(Stored data entries)
= = = = = = =
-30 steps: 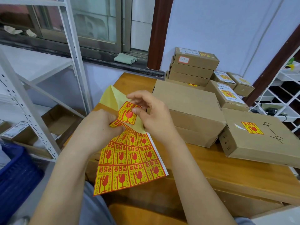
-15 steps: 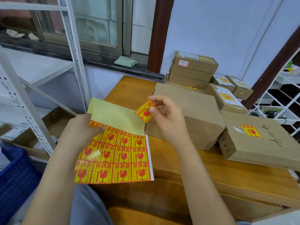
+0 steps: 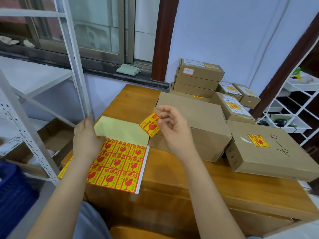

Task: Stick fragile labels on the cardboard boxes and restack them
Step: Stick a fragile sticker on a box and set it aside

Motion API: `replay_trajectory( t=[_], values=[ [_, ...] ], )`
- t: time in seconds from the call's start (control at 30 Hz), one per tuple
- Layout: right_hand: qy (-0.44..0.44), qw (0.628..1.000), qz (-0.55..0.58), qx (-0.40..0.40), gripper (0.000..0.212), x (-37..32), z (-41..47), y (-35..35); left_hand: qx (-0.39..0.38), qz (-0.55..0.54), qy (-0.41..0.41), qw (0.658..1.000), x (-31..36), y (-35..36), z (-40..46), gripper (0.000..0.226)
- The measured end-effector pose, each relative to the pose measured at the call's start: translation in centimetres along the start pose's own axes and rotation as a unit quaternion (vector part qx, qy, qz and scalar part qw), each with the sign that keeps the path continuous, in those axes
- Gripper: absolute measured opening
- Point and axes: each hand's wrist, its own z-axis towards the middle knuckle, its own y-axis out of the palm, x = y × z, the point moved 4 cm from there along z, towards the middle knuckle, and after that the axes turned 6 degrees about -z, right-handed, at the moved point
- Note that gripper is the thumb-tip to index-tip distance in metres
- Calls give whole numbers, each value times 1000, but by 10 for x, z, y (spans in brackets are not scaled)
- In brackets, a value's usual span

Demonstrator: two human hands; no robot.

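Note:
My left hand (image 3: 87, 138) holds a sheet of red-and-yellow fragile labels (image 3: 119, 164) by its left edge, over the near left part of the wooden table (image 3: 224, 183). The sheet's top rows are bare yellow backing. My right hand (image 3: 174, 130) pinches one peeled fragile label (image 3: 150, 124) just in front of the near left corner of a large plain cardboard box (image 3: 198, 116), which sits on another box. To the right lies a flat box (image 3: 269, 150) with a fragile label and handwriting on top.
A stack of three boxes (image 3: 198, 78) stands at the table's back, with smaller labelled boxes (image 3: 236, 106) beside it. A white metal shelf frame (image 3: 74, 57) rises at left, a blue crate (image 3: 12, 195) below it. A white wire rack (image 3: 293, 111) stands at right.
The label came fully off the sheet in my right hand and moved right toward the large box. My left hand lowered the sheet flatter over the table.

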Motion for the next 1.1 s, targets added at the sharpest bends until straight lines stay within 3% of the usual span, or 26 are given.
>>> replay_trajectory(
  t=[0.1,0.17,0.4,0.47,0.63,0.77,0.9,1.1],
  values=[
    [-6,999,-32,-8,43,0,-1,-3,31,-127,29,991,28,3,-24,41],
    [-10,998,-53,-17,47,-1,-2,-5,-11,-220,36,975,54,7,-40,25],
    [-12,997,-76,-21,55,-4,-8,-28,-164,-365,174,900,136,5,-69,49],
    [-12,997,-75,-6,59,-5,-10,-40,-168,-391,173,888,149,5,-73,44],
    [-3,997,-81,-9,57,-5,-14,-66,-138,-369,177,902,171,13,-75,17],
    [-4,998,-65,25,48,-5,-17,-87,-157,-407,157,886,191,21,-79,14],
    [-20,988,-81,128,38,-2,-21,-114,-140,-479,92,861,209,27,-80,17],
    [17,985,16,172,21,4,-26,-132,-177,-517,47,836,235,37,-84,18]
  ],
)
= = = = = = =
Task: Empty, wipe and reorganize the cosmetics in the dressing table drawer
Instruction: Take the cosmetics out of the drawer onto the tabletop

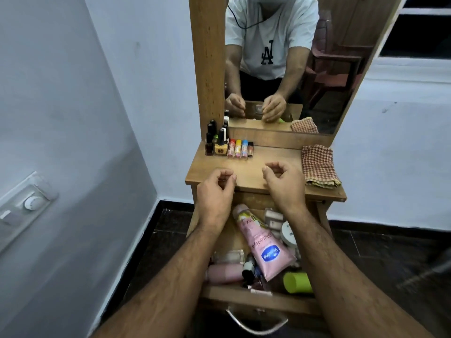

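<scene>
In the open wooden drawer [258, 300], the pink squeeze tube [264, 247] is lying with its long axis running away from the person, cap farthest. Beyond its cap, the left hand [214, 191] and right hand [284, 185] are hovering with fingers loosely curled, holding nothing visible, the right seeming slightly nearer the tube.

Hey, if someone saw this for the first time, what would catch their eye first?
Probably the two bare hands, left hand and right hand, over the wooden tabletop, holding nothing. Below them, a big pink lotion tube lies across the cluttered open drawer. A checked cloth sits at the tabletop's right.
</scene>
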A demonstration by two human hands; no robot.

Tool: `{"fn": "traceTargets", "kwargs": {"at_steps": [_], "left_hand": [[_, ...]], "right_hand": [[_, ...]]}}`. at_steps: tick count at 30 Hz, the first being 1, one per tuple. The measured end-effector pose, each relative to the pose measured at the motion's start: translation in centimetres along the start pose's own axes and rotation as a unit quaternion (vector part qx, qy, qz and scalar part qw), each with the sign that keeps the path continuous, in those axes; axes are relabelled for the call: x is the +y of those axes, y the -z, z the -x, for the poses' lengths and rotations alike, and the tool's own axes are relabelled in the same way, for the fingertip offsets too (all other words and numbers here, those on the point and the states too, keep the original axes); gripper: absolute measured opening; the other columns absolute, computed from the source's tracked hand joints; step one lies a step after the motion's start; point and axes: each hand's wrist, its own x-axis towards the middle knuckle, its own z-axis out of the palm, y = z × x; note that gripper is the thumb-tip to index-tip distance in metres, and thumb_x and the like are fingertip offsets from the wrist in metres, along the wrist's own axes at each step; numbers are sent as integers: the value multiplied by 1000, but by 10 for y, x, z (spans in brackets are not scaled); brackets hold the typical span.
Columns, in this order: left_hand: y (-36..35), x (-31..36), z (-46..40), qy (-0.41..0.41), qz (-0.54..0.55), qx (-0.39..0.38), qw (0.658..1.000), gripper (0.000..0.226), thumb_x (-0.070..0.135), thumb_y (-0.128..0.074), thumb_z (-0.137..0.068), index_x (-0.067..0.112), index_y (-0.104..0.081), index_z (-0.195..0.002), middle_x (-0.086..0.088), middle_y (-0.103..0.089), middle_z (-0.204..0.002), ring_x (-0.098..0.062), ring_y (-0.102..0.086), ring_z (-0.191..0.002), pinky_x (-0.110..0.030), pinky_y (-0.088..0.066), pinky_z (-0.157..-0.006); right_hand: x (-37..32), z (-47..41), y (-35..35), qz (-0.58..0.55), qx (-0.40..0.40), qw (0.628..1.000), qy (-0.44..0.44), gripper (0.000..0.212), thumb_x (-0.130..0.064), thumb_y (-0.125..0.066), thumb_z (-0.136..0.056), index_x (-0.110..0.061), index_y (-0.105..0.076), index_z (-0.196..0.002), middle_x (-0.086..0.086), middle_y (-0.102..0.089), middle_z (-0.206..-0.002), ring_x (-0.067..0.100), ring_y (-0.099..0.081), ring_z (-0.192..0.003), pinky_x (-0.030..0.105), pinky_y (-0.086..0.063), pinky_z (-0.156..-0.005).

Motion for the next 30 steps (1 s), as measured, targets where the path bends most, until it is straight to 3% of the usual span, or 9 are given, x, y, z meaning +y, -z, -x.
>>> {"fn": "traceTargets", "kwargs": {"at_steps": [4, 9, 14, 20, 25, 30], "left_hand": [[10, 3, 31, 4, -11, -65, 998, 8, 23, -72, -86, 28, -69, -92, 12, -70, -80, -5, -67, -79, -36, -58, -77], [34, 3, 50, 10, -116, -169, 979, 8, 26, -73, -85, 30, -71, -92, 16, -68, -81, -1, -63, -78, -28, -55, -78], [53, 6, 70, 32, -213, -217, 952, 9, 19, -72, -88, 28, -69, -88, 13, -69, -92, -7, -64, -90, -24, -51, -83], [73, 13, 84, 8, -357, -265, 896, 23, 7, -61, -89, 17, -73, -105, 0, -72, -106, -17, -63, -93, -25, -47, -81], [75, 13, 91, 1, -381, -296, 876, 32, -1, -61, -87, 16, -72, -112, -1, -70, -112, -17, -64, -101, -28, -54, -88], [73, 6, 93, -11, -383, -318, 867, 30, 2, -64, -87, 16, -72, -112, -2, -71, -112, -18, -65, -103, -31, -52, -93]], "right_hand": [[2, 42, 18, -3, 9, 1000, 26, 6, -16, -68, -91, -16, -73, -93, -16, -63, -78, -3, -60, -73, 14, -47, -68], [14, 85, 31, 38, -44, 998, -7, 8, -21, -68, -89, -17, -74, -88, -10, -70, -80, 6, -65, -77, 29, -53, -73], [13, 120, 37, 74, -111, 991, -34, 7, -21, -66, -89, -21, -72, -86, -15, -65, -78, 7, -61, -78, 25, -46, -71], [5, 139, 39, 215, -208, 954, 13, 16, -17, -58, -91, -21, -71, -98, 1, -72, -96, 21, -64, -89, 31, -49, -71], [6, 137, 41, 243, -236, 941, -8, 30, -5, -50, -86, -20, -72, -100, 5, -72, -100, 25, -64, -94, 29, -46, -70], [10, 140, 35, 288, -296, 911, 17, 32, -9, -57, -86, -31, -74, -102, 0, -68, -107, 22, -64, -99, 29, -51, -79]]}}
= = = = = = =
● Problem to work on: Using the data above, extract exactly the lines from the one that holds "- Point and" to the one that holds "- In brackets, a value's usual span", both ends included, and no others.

● Solution below:
- Point and axes: each hand's wrist, its own z-axis towards the middle knuckle, its own y-axis out of the palm, x = y × z, the point moved 4 cm from there along z, towards the middle knuckle, and after that the axes turned 6 degrees about -z, right-handed, at the moved point
- Note that gripper is the thumb-tip to index-tip distance in metres
- Calls give whole numbers, each value times 1000, but by 10 for x, z, y (spans in brackets are not scaled)
- In brackets, a value's usual span

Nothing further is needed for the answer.